I wish that I had read this post before I replied to your other one. And I agree with the other posters: the best gift you can give your daughter is to stop and re-evaluate how you are managing this relationship.
You grew up in one culture, your daughter- by your choice! - grew up in a different one. You want her to respect your culture - but that goes two ways. Where is your respect for her and the culture she grew up in?
Because all of the responses have turned this back to being an issue of yours, not your daughter’s, you may decide that it is because many (not all!) of us are American and/or not Korean- so what do we know? What we know is the culture in which you chose to raise your daughter, and she is inevitably part of that culture.
Your daughter is legally adult, but she is still becoming an adult. How you and her father handle the next 2-3 years will shape the relationship you have for the next many decades. It is hard- very hard - to stop and say ‘am I wrong? how could I be wrong when it worked for me and it’s all I know?’ ‘what did I not understand?’ ‘if I don’t parent my daughter this way, how do I?’.
That is why people are suggesting family counseling.

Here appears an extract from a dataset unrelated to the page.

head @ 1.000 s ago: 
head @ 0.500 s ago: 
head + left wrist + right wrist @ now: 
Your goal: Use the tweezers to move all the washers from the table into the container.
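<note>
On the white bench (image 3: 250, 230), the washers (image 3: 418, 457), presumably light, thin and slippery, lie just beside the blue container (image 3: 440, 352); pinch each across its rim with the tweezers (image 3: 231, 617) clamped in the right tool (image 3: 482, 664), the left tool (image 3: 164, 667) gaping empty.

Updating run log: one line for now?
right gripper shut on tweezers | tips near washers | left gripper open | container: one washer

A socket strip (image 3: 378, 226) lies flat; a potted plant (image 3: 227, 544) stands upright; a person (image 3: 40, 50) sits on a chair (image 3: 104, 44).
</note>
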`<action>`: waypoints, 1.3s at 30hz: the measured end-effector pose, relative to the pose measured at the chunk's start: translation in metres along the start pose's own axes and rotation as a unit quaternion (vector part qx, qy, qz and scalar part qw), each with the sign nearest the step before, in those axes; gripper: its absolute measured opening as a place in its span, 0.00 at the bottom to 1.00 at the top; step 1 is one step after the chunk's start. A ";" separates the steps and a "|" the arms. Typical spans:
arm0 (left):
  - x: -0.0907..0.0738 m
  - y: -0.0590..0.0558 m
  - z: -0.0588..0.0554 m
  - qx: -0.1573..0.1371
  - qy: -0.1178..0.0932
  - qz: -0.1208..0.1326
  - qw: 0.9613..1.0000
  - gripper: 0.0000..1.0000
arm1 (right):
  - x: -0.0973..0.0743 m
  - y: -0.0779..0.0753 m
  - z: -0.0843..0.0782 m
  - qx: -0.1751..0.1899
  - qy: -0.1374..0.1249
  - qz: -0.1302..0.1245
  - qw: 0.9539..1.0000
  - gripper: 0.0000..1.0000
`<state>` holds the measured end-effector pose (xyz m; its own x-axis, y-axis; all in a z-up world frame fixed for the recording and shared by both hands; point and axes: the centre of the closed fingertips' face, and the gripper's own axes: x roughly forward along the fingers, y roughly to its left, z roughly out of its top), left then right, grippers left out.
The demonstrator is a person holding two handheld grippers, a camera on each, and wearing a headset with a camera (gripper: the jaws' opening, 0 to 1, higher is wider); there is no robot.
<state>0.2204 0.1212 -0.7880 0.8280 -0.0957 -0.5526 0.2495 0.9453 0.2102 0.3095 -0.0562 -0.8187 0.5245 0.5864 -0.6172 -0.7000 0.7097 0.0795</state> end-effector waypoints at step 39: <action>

If you love your daughter and your goal is to help her grow up into a young woman who can build a happy and successful life, and with whom you will share the joys of family over the decades to come, acknowledge that what you are doing isn’t working, and isn’t going to get you there.
So, tell her that you are realizing that as she gets older how you relate to each other as mother and daughter needs to evolve, and that although it goes against everything you were raised to believe, you value her more, and you are willing to make a serious effort to work with her. Then do it. You might start with the therapist she is talking to at school.